The line with "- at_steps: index", the line with "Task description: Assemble", and all lines between them in the material below: return these exactly, and no others.

### RECORDS FOR THE TASK
>>>>
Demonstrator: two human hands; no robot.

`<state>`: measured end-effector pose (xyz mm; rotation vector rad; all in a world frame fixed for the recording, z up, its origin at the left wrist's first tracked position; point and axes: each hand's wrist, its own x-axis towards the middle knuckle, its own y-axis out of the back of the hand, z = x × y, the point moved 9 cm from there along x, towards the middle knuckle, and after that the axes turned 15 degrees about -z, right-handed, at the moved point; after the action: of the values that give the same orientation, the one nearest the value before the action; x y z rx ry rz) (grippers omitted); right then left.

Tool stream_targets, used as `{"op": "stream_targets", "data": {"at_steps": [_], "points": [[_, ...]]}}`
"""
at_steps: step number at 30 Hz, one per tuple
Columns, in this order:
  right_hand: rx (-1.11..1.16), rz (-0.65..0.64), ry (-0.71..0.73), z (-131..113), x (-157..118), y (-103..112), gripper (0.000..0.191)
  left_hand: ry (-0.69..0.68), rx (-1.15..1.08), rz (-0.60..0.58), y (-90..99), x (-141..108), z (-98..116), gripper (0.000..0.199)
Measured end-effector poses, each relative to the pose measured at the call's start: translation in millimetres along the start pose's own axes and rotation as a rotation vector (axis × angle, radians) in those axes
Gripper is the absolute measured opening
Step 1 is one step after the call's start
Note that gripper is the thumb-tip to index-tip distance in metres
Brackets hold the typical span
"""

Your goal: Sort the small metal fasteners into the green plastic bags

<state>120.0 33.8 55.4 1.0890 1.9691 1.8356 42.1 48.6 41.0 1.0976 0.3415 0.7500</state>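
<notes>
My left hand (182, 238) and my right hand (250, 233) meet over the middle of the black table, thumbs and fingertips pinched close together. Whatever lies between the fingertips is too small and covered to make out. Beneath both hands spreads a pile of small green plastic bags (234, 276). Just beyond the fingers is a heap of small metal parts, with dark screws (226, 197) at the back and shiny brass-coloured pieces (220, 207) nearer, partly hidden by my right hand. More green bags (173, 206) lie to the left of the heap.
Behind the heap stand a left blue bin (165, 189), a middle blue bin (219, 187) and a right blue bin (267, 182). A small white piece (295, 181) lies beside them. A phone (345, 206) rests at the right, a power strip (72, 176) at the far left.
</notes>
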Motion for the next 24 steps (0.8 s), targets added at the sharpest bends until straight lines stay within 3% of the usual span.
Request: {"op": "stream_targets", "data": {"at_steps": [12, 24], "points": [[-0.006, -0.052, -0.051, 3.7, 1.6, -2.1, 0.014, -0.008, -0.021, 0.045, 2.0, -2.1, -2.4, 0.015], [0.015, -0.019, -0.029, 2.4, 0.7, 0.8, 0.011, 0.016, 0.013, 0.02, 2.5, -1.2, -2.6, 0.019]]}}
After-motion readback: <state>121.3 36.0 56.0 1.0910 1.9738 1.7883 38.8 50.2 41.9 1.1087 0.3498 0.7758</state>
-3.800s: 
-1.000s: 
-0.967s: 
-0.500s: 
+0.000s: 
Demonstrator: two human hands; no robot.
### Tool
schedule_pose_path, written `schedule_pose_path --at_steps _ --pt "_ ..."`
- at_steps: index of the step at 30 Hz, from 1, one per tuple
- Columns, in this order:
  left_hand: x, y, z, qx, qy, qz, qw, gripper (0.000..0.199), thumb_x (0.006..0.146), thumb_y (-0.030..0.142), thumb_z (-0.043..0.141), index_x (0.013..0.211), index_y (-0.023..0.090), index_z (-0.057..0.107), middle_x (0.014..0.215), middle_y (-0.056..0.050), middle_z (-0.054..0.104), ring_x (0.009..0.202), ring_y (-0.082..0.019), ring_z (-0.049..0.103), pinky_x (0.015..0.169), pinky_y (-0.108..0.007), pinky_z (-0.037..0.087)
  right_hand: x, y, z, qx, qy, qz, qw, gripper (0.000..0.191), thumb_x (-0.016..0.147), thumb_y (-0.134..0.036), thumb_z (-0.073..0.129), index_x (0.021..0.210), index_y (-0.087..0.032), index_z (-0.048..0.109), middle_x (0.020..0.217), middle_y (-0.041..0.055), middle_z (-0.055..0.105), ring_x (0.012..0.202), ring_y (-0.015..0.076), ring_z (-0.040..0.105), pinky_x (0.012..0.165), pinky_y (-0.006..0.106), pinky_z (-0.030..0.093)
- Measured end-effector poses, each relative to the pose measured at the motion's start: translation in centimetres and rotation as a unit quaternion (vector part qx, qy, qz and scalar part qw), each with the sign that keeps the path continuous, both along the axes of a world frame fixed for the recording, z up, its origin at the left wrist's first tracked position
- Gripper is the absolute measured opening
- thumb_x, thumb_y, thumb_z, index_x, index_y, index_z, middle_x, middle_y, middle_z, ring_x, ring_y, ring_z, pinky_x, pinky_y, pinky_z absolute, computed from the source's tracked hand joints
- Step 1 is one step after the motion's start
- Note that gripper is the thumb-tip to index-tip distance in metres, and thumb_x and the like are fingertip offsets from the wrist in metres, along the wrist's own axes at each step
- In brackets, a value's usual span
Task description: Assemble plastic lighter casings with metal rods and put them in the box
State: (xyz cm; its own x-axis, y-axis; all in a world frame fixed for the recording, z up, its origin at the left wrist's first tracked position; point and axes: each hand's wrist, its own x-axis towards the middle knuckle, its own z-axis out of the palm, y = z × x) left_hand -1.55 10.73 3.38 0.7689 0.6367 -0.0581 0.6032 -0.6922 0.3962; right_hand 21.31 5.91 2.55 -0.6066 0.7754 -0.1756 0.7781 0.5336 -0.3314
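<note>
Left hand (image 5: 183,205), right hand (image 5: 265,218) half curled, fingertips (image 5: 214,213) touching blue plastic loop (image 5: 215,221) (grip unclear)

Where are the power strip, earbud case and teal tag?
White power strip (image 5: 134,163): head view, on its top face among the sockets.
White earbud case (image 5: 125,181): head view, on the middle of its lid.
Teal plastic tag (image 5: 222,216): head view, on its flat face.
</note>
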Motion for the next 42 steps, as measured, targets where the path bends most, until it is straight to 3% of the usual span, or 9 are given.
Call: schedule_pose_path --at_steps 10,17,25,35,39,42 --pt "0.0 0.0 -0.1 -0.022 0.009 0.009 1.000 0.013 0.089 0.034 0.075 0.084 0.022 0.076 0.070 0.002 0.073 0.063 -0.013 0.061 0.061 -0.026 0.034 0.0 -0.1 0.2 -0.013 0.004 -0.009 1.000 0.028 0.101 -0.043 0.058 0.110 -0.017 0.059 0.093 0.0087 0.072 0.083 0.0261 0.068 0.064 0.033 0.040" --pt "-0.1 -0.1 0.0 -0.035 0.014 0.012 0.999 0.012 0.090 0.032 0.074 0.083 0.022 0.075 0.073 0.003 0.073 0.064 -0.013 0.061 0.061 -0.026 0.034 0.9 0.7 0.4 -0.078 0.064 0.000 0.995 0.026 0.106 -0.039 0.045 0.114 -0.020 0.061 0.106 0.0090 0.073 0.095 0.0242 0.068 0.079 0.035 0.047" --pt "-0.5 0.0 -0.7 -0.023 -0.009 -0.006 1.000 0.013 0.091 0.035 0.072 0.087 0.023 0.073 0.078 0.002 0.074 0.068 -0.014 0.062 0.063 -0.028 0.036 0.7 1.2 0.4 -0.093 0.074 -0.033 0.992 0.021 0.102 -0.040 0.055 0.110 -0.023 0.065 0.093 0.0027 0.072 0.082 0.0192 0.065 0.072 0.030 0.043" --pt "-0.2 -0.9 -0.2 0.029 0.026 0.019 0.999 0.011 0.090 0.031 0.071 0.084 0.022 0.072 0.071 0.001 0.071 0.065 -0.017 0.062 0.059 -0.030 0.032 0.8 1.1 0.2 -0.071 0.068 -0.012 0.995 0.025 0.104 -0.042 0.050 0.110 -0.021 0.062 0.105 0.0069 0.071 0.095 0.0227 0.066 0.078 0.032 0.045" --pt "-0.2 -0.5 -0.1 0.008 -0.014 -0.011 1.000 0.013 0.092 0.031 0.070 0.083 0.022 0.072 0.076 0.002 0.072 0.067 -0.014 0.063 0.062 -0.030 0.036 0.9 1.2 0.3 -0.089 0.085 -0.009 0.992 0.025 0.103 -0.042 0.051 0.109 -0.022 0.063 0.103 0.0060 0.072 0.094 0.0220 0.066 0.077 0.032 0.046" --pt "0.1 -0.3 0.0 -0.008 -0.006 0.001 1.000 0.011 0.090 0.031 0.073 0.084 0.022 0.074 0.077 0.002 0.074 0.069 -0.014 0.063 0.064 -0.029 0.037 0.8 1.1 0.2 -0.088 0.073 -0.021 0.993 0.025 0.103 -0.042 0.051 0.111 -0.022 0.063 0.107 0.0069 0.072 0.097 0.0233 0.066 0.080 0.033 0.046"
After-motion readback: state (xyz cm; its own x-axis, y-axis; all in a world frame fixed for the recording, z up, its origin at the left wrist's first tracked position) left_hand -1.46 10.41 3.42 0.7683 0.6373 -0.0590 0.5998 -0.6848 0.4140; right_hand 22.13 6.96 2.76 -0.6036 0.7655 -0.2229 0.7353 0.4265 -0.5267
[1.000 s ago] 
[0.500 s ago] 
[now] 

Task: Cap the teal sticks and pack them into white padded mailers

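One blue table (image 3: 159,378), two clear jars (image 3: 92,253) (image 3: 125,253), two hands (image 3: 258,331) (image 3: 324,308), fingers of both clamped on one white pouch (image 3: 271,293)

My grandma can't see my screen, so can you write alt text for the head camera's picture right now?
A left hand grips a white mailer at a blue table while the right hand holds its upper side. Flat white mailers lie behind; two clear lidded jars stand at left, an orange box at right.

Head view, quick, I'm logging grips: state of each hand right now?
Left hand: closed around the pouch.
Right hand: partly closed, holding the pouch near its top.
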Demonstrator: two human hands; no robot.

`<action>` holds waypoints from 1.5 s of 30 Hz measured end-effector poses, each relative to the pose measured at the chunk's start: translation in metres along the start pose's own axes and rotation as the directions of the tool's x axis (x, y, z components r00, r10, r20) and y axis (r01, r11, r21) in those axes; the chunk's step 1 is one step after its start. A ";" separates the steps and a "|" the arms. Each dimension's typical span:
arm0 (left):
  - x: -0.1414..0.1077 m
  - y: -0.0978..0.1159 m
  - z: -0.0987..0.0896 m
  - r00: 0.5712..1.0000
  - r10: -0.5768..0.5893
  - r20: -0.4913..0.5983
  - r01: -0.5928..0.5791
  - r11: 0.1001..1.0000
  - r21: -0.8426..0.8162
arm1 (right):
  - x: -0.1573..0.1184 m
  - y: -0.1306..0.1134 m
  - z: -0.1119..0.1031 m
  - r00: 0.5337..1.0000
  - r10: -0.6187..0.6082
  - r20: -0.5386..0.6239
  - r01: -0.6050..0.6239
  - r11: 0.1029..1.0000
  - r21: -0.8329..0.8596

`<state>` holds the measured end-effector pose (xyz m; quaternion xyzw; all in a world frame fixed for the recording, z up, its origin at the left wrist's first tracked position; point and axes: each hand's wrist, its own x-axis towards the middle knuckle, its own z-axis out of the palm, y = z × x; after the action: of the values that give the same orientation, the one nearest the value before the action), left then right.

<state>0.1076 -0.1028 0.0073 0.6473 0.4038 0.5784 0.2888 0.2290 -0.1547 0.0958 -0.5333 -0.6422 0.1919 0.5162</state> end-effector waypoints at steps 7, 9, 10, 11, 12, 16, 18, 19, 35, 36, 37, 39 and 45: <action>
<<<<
### COMPLETED TASK
- at_steps: index of the step at 30 Hz, from 1, one per tuple
- Columns, in this order:
  left_hand: x, y, z, qx, qy, qz, qw, gripper (0.000..0.199), thumb_x (0.006..0.146), thumb_y (-0.030..0.142), thumb_z (-0.043..0.141), index_x (0.013..0.211), index_y (-0.023..0.090), index_z (-0.057..0.107), middle_x (0.014..0.215), middle_y (-0.056..0.050), middle_z (-0.054..0.104), ring_x (0.009..0.202), ring_y (-0.082..0.019), ring_z (-0.049..0.103), pinky_x (0.015..0.169), pinky_y (-0.108..0.007), pinky_z (-0.037..0.087)
  right_hand: x, y, z, qx, qy, qz, qw, gripper (0.000..0.191), thumb_x (-0.016..0.147), thumb_y (-0.134..0.036), thumb_z (-0.073..0.129), index_x (0.021..0.210), index_y (-0.087..0.032), index_z (-0.048..0.109), middle_x (0.020..0.217), middle_y (-0.041..0.055), middle_z (-0.055..0.105), ring_x (0.012..0.202), ring_y (-0.015..0.076), ring_z (-0.040..0.105), pinky_x (0.012..0.165), pinky_y (-0.006..0.106), pinky_z (-0.030..0.093)
- Measured end-effector poses, each relative to the pose measured at the motion's start: translation in centimetres and rotation as a unit quaternion (vector part qx, qy, qz and scalar part qw), each with the sign that keeps the path continuous, both along the axes of a world frame fixed for the recording, z up, its origin at the left wrist's first tracked position
- Gripper is the absolute measured opening
- thumb_x, thumb_y, thumb_z, index_x, index_y, index_z, middle_x, middle_y, middle_z, ring_x, ring_y, ring_z, pinky_x, pinky_y, pinky_z absolute, computed from the source's tracked hand joints
- Step 1 is one step after the motion's start
- Note that gripper is the thumb-tip to index-tip distance in metres, and thumb_x and the like are fingertip offsets from the wrist in metres, along the wrist's own axes at each step
- In brackets, a value's usual span
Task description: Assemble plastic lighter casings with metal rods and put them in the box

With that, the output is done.